Ketika seseorang mengalami persoalan hukum dan hendak menyelesaikannya melalui jalur hukum di pengadilan, misalnya untuk kasus perdata atau pidana umum, ada beberapa tingkat peradilan yang bisa ditempuh oleh para pencari keadilan, yaitu:
1. Pengadilan Negeri - sebagai tingkat pertama
2. Pengadilan Tinggi - sebagai tingkat kedua (untuk proses banding)
3. Mahkamah Agung - sebagai tingkat pengadilan tertinggi (untuk proses kasasi)

Sesuai ketentuan UU No. 2 Tahun 1986 tentang Peradilan Umum sebagaimana terakhir diubah dengan UU No. 49/2009, Pengadilan Negeri bertugas dan berwenang memeriksa, memutus, dan menyelesaikan perkara pidana dan perkara perdata di tingkat pertama (Pasal 50).
Ketika majelis hakim Pengadilan Negeri sudah mengeluarkan putusan namun tidak diterima oleh salah satu/para pihak, maka selanjutnya pihak yang keberatan dengan putusan tersebut bisa mengajukan banding ke Pengadilan Tinggi.

Kemudian Pengadilan Tinggi memiliki tugas dan wewenang mengadili perkara pidana dan perkara perdata di tingkat banding (Pasal 51 ayat [2]).

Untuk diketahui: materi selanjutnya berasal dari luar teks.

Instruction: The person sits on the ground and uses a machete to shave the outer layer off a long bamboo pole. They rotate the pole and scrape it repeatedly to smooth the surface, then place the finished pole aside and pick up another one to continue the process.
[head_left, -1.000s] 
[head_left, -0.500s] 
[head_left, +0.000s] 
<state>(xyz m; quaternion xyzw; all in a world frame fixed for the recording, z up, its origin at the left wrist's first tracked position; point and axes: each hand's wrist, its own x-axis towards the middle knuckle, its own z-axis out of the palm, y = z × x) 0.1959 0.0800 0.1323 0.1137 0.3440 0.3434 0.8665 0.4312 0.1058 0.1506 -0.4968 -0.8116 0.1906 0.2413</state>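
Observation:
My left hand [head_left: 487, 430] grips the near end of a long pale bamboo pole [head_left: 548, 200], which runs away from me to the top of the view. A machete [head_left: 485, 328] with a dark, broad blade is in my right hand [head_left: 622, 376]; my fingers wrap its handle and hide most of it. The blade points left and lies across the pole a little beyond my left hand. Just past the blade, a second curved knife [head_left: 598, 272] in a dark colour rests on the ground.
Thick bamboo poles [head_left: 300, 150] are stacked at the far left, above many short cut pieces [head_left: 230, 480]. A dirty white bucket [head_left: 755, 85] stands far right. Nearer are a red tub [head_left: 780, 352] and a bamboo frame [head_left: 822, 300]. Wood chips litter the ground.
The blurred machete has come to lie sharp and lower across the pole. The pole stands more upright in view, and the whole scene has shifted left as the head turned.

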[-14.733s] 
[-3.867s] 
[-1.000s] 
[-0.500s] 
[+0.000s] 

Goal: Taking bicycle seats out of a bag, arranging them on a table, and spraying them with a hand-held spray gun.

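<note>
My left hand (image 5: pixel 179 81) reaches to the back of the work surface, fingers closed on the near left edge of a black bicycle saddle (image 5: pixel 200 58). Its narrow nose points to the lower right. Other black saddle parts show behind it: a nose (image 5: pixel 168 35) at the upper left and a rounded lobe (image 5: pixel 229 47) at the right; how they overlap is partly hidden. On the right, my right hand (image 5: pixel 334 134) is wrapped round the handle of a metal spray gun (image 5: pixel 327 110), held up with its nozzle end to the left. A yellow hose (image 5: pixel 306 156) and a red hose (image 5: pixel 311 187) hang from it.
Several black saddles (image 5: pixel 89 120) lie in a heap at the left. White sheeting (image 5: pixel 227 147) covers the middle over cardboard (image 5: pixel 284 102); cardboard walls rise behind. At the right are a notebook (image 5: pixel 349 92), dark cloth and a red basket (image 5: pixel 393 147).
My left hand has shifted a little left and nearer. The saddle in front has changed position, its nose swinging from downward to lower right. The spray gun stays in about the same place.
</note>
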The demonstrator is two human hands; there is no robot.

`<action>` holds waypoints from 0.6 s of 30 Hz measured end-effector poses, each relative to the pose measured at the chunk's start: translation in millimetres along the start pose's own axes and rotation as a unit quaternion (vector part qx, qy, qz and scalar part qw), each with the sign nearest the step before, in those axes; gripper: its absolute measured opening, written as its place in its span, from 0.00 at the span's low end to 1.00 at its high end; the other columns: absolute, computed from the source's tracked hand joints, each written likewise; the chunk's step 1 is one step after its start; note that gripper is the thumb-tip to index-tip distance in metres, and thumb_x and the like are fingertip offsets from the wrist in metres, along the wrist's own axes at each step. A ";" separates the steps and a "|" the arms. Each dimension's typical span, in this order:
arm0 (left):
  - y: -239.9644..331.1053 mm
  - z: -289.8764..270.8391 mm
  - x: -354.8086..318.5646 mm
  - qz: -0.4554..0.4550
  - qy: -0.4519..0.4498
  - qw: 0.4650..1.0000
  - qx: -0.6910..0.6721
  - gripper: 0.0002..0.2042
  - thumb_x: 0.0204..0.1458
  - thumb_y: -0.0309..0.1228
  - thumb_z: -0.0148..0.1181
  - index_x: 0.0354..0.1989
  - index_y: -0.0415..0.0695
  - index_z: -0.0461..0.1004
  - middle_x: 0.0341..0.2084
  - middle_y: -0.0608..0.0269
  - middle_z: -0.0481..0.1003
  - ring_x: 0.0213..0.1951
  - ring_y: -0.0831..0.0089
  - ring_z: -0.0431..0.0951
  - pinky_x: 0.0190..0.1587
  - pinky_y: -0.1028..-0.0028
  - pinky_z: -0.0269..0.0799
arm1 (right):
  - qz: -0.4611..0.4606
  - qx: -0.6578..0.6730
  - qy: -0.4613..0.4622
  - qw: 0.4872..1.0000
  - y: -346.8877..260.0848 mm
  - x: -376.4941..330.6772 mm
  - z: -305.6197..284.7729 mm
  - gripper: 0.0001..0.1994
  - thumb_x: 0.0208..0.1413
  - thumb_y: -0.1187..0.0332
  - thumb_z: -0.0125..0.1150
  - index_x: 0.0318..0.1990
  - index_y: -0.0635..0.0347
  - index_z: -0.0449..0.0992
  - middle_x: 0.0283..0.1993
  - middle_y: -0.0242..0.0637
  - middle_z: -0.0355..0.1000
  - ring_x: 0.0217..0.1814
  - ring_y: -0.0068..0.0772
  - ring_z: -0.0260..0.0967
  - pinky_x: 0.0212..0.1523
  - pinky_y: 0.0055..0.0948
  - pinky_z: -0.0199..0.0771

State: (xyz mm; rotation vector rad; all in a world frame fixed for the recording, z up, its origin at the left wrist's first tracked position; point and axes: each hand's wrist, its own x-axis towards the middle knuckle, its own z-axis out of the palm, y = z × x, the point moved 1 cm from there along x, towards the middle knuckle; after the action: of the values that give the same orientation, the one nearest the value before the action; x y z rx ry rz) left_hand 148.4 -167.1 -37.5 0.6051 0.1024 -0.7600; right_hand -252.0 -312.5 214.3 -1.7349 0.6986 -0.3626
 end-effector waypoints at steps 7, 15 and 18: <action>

Di samping itu, Pengadilan Tinggi juga bertugas dan berwenang mengadili di tingkat pertama dan terakhir sengketa kewenangan mengadili antar Pengadilan Negeri di daerah hukumnya.

Namun, ketika melalui mekanisme banding di Pengadilan Tinggi salah satu/para pihak belum bisa menerima putusan pengadilan tinggi, maka kasasi dapat diajukan ke Mahkamah Agung, yang tugas dan kewenangannya diatur dalam UU No. 14 Tahun 1985 tentang Mahkamah Agung sebagaimana telah diubah terakhir dengan UU No. 3/2009.


Tugas dan wewenang Mahkamah Agung ini diatur di Pasal 28 ayat (1) UU 14/1985:
Mahkamah Agung bertugas dan berwenang memeriksa dan memutus:
a. permohonan kasasi;
b. sengketa tentang kewenangan mengadili;
c. permohonan peninjauan kembali putusan Pengadilan yang telah memperoleh kekuatan hukum
tetap.

Lebih jauh diatur dalam Pasal 29 bahwa Mahkamah Agung memutus permohonan kasasi terhadap putusan Pengadilan Tingkat Banding atau Tingkat Terakhir dari semua Lingkungan Peradilan. Jadi Mahkamah Agung tidak hanya memutus permohonan kasasi dari lingkungan peradilan umum saja, tapi juga dari lingkungan peradilan lainnya (peradilan agama, peradilan militer, peradilan tata usaha negara).